The 5-Year Rule for Conversions

Each conversion starts its own 5-year clock for the early-withdrawal penalty. Converted principal can be withdrawn penalty-free at any time, but only if that specific conversion has been in the Roth for at least 5 tax years (or you are over 59½). Earnings on conversions follow the standard Roth 5-year-and-59½ qualified-withdrawal rule.

IRMAA Impact (2-Year Lookback)

Medicare Part B and Part D premiums are surcharged based on your MAGI from 2 years prior. A 2026 conversion affects 2028 premiums. The first 2026 IRMAA bracket starts at roughly $106,000 MAGI single / $212,000 MFJ, with surcharges climbing through $500,000 / $750,000. Lump-sum conversions can push retirees through multiple brackets at once, partial annual conversions (laddering) sized to stay just under the next threshold preserve flexibility.

When Conversions Make the Most Sense

The best windows are low-income years where your current marginal rate is below your expected retirement rate. Classic examples, the gap years between retirement and age 73 (RMD start under SECURE 2.0), early-retirement before Social Security claims, a sabbatical or temporary unemployment, a year with a large business loss, or simply a year when the standard deduction soaks up most of your wage income. Also useful when you want to reduce a heir tax burden, the Roth passes income-tax-free to beneficiaries even if they still face the 10-year drawdown clock.

Frequently Asked Questions

When does a Roth conversion make sense?

When your current marginal rate is below your expected retirement rate, you can pay the conversion tax from outside funds, you do not need the converted money for at least 5 years, and you want to reduce future RMDs. Low-income gap years between retirement and Social Security are the classic window.

How does the pro-rata rule affect a Roth conversion?

If you hold any pre-tax money across all Traditional, SEP, or SIMPLE IRAs (not 401(k)s), the IRS treats every conversion as a proportional mix of pre-tax and after-tax. Form 8606 calculates basis. You cannot just convert the after-tax portion.
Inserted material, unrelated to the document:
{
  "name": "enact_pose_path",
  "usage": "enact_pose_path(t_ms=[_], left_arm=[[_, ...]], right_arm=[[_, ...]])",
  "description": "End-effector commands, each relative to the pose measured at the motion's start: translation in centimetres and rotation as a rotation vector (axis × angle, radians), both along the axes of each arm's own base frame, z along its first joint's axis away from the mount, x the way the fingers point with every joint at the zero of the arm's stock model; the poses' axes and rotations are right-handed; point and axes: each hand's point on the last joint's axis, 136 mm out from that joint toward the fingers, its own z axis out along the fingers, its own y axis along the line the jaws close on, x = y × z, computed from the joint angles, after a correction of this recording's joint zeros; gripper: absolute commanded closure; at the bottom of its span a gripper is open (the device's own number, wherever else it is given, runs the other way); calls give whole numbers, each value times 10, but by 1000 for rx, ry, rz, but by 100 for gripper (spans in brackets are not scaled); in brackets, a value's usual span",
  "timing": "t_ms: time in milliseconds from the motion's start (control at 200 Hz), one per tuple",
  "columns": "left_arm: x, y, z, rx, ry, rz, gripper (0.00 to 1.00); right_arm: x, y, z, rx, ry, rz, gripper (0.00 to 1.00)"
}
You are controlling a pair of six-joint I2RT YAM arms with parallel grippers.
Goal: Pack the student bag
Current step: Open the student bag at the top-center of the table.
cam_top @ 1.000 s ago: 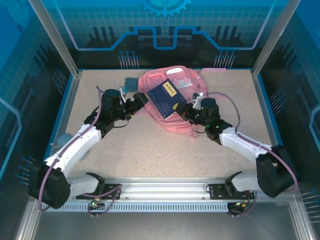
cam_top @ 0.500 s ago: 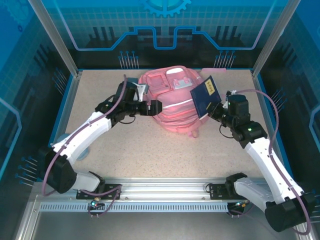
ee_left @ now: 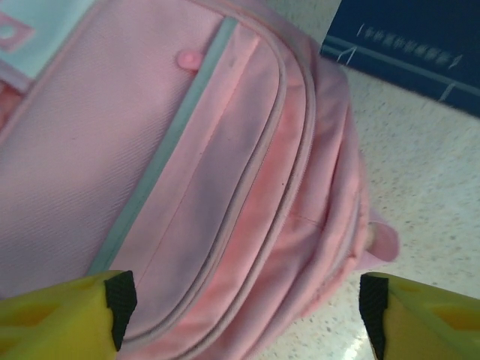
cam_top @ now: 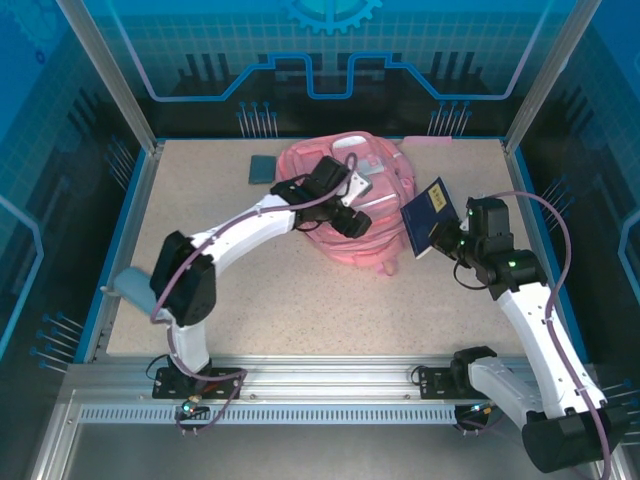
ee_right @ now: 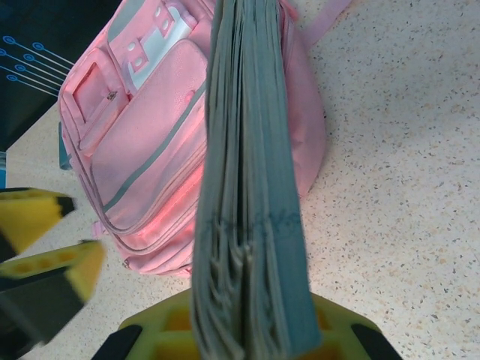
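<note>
The pink student bag (cam_top: 385, 228) lies at the back centre of the table, front pockets up. My left gripper (cam_top: 352, 222) hovers over its lower front, open wide with its yellow fingers either side of the zip seams (ee_left: 225, 187) and nothing between them. To the right of the bag my right gripper (cam_top: 447, 237) is shut on a dark blue book (cam_top: 428, 215), held up off the table and tilted. In the right wrist view the book (ee_right: 247, 150) stands edge-on in front of the bag (ee_right: 150, 150), with the left gripper (ee_right: 56, 240) at the left. The book's cover (ee_left: 420, 45) shows past the bag.
A small grey-blue flat item (cam_top: 262, 168) lies left of the bag near the back wall. A pale blue object (cam_top: 125, 285) sits at the table's left edge. Speckled tabletop (cam_top: 300, 300) stretches in front of the bag. Metal frame posts stand at the back corners.
The right gripper lifted the book off the bag and carried it right. The left arm swung right, from the bag's left side to over its front.
</note>
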Motion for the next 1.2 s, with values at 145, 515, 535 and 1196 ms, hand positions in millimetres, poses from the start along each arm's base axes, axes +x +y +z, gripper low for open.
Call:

What is the 5-year rule for Roth conversions?

Each conversion has its own 5-year clock. To withdraw converted principal penalty-free before 59½, that conversion must have been in the Roth for at least 5 tax years. Earnings follow the standard Roth qualified-withdrawal rule.

Will a Roth conversion increase my Medicare premiums (IRMAA)?

Yes if it pushes MAGI above an IRMAA tier. Medicare uses a 2-year lookback, a 2026 conversion affects 2028 Part B and Part D premiums. The 2026 first tier starts around $106k single / $212k joint.

Do Roth conversions reduce future RMDs?

Yes. Roth IRAs have no lifetime RMDs. Every dollar converted before age 73 (the SECURE 2.0 RMD start age) reduces the Traditional balance subject to future RMDs.

Can I convert an inherited IRA to a Roth?

Generally no for a non-spouse inherited IRA. A surviving spouse can roll an inherited IRA into their own IRA and then convert. Non-spouse beneficiaries follow the SECURE Act 10-year rule.

What is a Roth conversion ladder?

Partial annual conversions sized to fill the next bracket without spilling over. After 5 years each conversion becomes accessible penalty-free under its own 5-year clock, a common FIRE strategy for accessing retirement money before 59½.